Fans of the original picture will revel in the reappearance of Pegasus, the Gorgon Medusa and of course the imposing Kraken. However equally familiar will be the loose plotting and lack of narrative substance, something many hoped this remake might repair. Leterrier has approached the material with the same thirst for fantasy fury that the original filmmakers provided, skimping on a compelling emotional centre to a similar degree. It’s a vague disappointment that “Clash of the Titans” 2010 doesn’t attack its Greek mythology with a further injection of pathos or storytelling integrity; something that might have pushed it beyond its place as an aesthetically competent piece of escapist filmmaking.

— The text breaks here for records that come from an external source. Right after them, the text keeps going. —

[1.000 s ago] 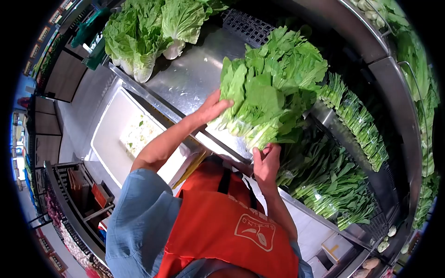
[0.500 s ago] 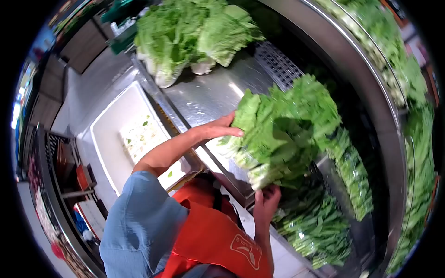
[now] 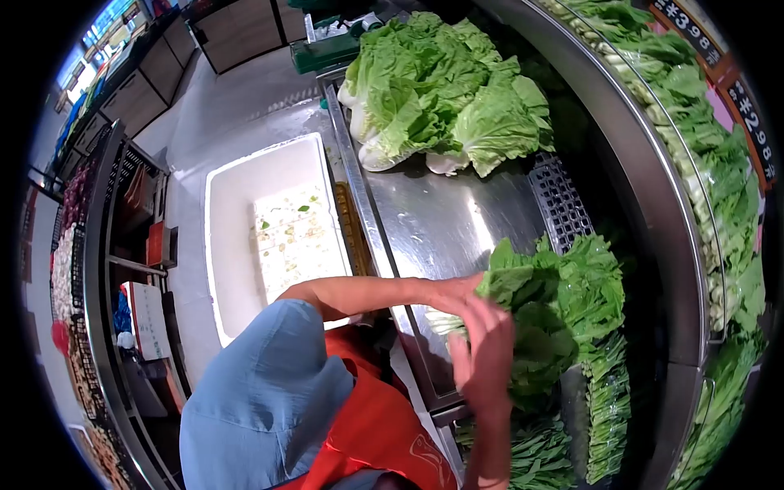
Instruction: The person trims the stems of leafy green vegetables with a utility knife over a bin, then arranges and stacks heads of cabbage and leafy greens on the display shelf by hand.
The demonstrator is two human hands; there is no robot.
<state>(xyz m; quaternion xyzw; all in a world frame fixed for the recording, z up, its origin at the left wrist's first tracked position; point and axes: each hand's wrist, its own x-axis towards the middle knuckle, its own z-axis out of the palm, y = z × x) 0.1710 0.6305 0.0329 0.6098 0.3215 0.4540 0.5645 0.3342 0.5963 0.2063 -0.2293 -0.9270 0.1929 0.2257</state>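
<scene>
Head view: see right hand loosely spread, thumb apart from fingers, overlapping left hand; cannot tell the left hand's grip behind it. Find leafy bundle just beside both, at the near right of steel worktop, next to packed green stalks. Judge the bundle already laid down, handling unfinished. Farther out, note cabbages and white tub. Read "3.98" and "2.98" on price signs; cannot read pale apron emblem.
</scene>
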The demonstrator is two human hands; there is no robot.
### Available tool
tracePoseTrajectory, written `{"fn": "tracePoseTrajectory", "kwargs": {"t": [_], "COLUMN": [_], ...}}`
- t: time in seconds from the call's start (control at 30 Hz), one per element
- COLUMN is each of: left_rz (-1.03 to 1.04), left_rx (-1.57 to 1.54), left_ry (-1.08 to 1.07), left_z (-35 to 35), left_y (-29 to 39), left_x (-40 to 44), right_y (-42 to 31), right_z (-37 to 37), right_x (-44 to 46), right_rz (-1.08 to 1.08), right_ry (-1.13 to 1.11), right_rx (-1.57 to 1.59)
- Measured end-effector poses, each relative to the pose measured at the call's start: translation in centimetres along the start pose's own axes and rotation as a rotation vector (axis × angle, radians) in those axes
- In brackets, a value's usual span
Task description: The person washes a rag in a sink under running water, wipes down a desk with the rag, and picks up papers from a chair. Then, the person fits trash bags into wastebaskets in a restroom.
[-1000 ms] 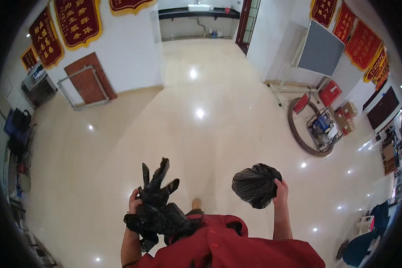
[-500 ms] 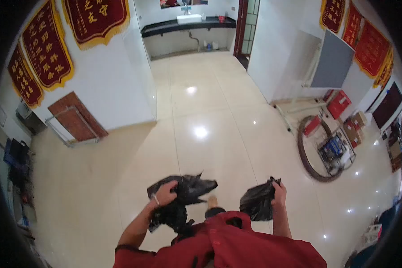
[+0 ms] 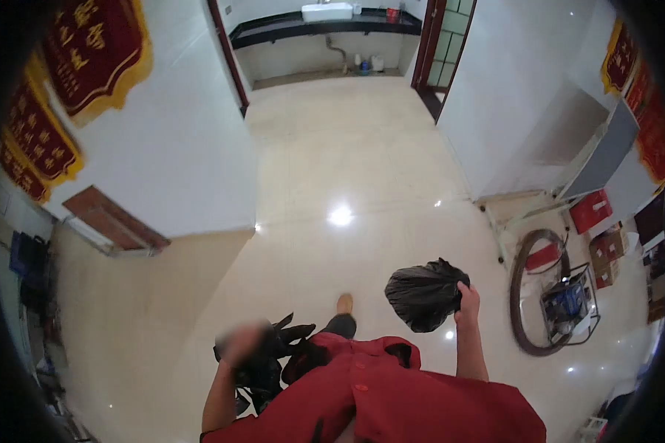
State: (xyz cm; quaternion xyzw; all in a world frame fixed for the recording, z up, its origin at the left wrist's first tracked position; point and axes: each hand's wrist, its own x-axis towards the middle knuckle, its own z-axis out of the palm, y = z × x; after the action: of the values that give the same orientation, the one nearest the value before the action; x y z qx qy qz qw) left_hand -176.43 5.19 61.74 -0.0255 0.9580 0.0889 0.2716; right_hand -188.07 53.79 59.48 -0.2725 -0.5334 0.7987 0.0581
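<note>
My right hand [image 3: 468, 302] is closed on the edge of a black plastic bag [image 3: 423, 294], which bulges out to its left above the floor. On the other side, my left hand [image 3: 245, 342] is smeared by motion, with its fingers wrapped over a crumpled bundle of black plastic bags [image 3: 262, 369]. Loose ends of that bundle stick out to the right and hang down beside the red shirt [image 3: 391, 384]. One shoe [image 3: 345, 303] shows on the floor between the two hands.
Ahead, tiled floor [image 3: 347, 155] leads to a black counter [image 3: 273, 33] with a white basin [image 3: 326, 12]. At right stand a large tyre [image 3: 521, 295], a framed machine [image 3: 567, 303] and a wheeled board [image 3: 602, 151]. A brown panel [image 3: 114, 218] leans on the left wall.
The counter and doorway are closer. My right hand has lifted the bag, which now looks fuller and rounder. My left hand has moved left and lower with its bundle.
</note>
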Motion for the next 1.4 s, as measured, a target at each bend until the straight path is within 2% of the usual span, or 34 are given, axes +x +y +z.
{"fn": "tracePoseTrajectory", "kwargs": {"t": [0.1,0.17,0.23,0.3,0.4,0.47,0.53,0.6,0.7,0.87,1.0,1.07,1.1,1.27,1.3,1.33,1.4], "left_rz": [0.092,0.202,0.374,0.624,0.706,0.783,0.729,0.690,0.624,0.441,0.358,0.510,0.557,1.007,1.012,0.918,0.943], "left_rx": [-0.045,-0.393,-0.256,-0.258,-0.191,-0.218,-0.219,-0.396,-0.499,-0.775,-0.773,-0.645,-0.637,-0.422,-0.423,-0.418,-0.444], "left_ry": [0.012,0.022,-0.074,-0.067,-0.211,-0.193,-0.213,-0.222,-0.195,-0.172,-0.174,-0.097,-0.110,-0.210,-0.270,-0.365,-0.332], "left_z": [-8.1,-14.2,-17.4,-20.4,-25.6,-27.5,-29.4,-32.1,-34.7,-40.6,-48.0,-51.8,-53.5,-63.4,-65.2,-67.3,-69.1], "left_y": [4.9,9.0,13.0,17.2,22.8,24.5,25.3,25.2,25.8,25.0,26.6,27.9,28.9,38.2,40.3,41.8,44.3], "left_x": [8.1,13.9,21.0,27.5,36.4,41.2,45.8,49.7,52.6,62.1,72.9,79.3,82.6,97.7,99.7,100.9,105.5], "right_y": [-3.1,-6.1,-8.9,-10.7,-11.7,-12.3,-13.7,-14.4,-16.7,-19.9,-22.1,-23.7,-23.8,-28.7,-29.4,-30.2,-31.5], "right_z": [2.9,5.9,8.7,12.1,17.6,20.3,22.8,25.7,28.3,35.8,41.5,44.7,45.9,53.3,54.7,56.1,58.6], "right_x": [5.4,9.5,12.8,17.3,25.9,31.4,37.1,43.2,49.5,62.0,70.5,75.2,77.7,87.2,89.1,90.2,93.9], "right_rz": [-0.024,-0.062,-0.134,-0.162,-0.196,-0.183,-0.297,-0.131,-0.089,-0.031,-0.064,-0.042,-0.108,-0.132,-0.187,-0.244,-0.273], "right_ry": [0.055,0.064,0.026,0.012,-0.033,-0.052,0.006,-0.059,-0.161,-0.151,-0.150,-0.112,-0.098,-0.167,-0.165,-0.161,-0.155], "right_rx": [0.026,-0.008,-0.008,-0.009,-0.037,-0.116,-0.372,-0.115,-0.181,-0.186,-0.104,-0.138,-0.255,-0.232,-0.312,-0.400,-0.500]}}
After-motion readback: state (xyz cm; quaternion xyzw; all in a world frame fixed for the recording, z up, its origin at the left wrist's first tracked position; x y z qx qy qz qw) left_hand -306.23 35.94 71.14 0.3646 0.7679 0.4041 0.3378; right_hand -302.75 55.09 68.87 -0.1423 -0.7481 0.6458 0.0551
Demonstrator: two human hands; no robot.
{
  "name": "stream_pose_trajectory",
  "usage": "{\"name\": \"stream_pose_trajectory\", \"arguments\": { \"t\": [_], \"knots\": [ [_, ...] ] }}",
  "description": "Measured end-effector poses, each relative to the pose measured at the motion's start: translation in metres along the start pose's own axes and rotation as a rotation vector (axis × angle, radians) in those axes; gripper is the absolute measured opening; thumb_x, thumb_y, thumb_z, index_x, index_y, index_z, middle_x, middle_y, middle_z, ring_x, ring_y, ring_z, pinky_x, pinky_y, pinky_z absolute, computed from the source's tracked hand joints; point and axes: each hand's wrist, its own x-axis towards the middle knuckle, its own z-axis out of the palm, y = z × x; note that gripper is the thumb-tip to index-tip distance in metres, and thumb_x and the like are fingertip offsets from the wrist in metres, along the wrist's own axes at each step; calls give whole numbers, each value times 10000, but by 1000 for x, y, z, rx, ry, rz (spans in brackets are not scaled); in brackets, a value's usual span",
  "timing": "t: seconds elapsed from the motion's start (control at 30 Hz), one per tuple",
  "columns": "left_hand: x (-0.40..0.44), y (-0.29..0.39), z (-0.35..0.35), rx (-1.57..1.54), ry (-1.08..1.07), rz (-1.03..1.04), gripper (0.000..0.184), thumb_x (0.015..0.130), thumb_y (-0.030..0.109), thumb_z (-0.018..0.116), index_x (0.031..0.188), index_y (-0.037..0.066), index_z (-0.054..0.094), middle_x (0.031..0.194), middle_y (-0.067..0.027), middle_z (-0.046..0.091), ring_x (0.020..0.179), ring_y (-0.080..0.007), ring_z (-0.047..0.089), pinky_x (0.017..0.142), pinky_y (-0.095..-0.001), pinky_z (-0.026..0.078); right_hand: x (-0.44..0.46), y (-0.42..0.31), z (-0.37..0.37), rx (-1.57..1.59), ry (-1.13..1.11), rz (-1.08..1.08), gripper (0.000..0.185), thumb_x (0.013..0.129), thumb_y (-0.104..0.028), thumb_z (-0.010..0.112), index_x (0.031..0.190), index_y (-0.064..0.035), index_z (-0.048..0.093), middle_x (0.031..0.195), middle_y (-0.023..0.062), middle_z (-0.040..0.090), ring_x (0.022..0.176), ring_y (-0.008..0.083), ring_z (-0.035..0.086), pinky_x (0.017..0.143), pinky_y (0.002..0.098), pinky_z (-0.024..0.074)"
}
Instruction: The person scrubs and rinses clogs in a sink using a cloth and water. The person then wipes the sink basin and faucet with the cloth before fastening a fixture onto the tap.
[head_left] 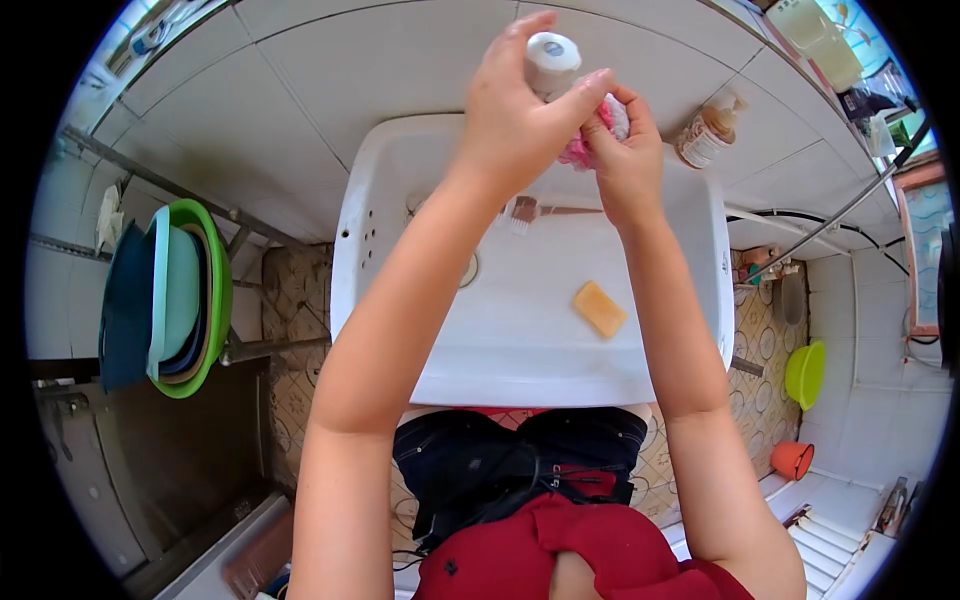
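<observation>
My left hand (515, 115) is raised over the back of the white sink (540, 365). Its fingers and thumb curve around a white, round-ended thing (553, 58) with a small grey mark; most of its body is hidden, so its kind is unclear. Close beside it, my right hand (632, 165) pinches a crumpled pink-and-white piece (578, 152) that looks like soft cloth or mesh. The left thumb reaches the right fingertips. Below them in the sink lie a brown-handled brush (527, 212) and a yellow sponge (600, 309).
A pump bottle (705, 135) stands by the sink's back right corner. Several basins (205, 300) hang on the left rack. A yellow-green basin (805, 375) and an orange bucket (792, 460) are at right. Shelf items (815, 40) sit upper right.
</observation>
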Motion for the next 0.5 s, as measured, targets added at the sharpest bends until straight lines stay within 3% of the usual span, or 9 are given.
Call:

“Clash of the Titans” isn’t essential viewing; it won’t lose much in the translation from the big screen to Blu-Ray. The film has been lovingly crafted as an imbecilic but satisfactorily action packed adventure; and against all odds it’s a rather decent watch. Those with a tolerance for CGI fuelled enterprises are sure to find it a perfectly passable way to fill two hours, just as long as they are willing to accept it as little more than epic eye candy. “Clash of the Titans” deserves acknowledgment as a boisterous big screen extravaganza; but much like the original it’s happy enough to skimp on silly things like dialogue or a meaningful screenplay. Still, it’s always hard to argue with monsters and swordfights.